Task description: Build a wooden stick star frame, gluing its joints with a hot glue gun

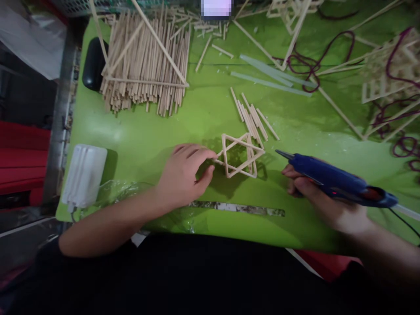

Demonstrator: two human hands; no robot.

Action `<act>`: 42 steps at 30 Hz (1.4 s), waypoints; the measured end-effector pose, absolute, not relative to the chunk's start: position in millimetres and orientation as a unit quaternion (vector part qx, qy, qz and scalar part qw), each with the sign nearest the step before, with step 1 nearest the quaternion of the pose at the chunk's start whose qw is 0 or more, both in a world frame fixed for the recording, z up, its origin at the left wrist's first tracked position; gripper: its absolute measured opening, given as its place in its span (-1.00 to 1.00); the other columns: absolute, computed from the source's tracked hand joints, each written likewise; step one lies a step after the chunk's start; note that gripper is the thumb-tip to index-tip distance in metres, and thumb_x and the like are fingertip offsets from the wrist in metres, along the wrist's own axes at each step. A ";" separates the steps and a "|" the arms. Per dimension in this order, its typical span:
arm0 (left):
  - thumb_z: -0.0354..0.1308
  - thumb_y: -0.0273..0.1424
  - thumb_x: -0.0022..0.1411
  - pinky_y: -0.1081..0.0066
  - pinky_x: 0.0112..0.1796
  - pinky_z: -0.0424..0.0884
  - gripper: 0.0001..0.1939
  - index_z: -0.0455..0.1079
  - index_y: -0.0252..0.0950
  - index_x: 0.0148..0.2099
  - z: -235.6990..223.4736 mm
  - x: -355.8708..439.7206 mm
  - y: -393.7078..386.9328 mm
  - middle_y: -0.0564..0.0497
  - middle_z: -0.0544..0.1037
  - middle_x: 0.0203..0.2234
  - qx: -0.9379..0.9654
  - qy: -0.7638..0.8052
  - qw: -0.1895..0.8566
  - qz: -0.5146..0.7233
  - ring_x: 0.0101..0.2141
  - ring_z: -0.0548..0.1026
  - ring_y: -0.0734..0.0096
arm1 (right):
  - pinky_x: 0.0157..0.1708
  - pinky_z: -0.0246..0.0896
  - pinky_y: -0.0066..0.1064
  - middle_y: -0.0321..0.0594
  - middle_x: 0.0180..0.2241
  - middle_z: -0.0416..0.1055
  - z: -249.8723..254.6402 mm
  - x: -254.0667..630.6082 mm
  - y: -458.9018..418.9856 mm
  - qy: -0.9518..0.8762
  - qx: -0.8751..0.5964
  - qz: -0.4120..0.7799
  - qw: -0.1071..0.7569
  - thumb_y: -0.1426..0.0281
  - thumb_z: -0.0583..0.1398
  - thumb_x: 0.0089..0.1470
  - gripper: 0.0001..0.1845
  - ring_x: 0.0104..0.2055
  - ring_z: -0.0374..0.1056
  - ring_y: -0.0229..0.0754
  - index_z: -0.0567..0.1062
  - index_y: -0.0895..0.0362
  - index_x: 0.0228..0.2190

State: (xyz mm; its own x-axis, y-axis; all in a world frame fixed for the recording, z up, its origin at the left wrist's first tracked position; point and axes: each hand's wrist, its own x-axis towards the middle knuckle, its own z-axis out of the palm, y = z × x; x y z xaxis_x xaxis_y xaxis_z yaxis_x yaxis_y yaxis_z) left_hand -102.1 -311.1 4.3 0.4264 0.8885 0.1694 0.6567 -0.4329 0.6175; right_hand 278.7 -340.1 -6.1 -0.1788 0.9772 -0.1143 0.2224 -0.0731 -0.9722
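A small frame of glued wooden sticks point(242, 155), with crossed triangles, stands on the green table point(203, 113). My left hand point(185, 175) pinches the frame's left corner, fingers closed on a stick end. My right hand point(323, 199) grips a blue glue gun point(331, 179), whose nozzle points left and stops a little short of the frame's right side.
A big pile of wooden sticks point(146, 61) lies at the back left, a small bundle of sticks point(252, 116) just behind the frame. Clear glue sticks point(269, 76), dark cord point(315, 61) and larger stick frames point(390, 74) fill the back right. A white box point(84, 175) sits front left.
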 end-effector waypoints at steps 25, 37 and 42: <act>0.35 -0.62 0.50 0.31 -0.23 0.72 -0.81 0.53 -0.26 0.03 -12.9 -109.9 -299.8 0.06 0.74 -0.20 0.881 0.343 0.109 0.308 -0.24 0.70 0.38 | -0.37 0.51 -0.39 -0.17 -0.18 0.73 16.6 262.0 -323.5 -0.672 -0.505 0.450 0.302 0.44 0.49 0.34 -0.90 -0.26 0.65 -0.15 0.74 0.02 -0.13; 0.34 -0.60 0.51 0.31 -0.27 0.72 -0.84 0.56 -0.24 0.01 -10.3 -102.0 -306.6 0.07 0.74 -0.21 0.881 0.340 0.117 0.308 -0.27 0.71 0.40 | -0.41 0.28 -0.32 -0.28 -0.37 0.54 19.1 259.8 -323.3 -0.692 -0.526 0.405 0.283 0.39 0.51 0.30 -0.82 -0.42 0.37 -0.22 0.64 0.05 -0.30; 0.35 -0.59 0.52 0.33 -0.28 0.72 -0.86 0.56 -0.27 0.01 -11.5 -100.1 -307.8 0.05 0.75 -0.21 0.881 0.336 0.120 0.312 -0.27 0.71 0.40 | -0.43 0.17 -0.31 -0.33 -0.43 0.44 16.8 261.6 -325.9 -0.674 -0.548 0.417 0.265 0.40 0.52 0.30 -0.78 -0.45 0.28 -0.24 0.60 0.04 -0.32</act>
State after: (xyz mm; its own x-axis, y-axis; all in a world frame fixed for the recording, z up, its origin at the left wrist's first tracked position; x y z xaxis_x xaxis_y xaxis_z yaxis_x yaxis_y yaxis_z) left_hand -100.1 -307.8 -11.5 0.5795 0.6661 0.4696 0.5160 -0.7459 0.4212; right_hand 261.6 -325.9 16.8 -0.2575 0.9611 -0.1002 0.5180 0.0498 -0.8540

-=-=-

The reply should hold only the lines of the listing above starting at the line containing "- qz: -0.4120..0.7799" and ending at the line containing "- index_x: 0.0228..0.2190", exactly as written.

  - qz: -0.4120..0.7799
  - qw: -0.1071..0.7569
  - thumb_y: -0.1426..0.0281
  - thumb_z: -0.0583..0.1398
  - thumb_x: 0.0089..0.1470
  - gripper: 0.0001..0.1845
  - ring_x: 0.0104..0.2055
  - ring_z: -0.0374..0.1056
  - ring_y: -0.0229..0.0754
  - index_z: -0.0567..0.1062
  - index_y: -0.0895..0.0362
  - index_x: 0.0228..0.2190

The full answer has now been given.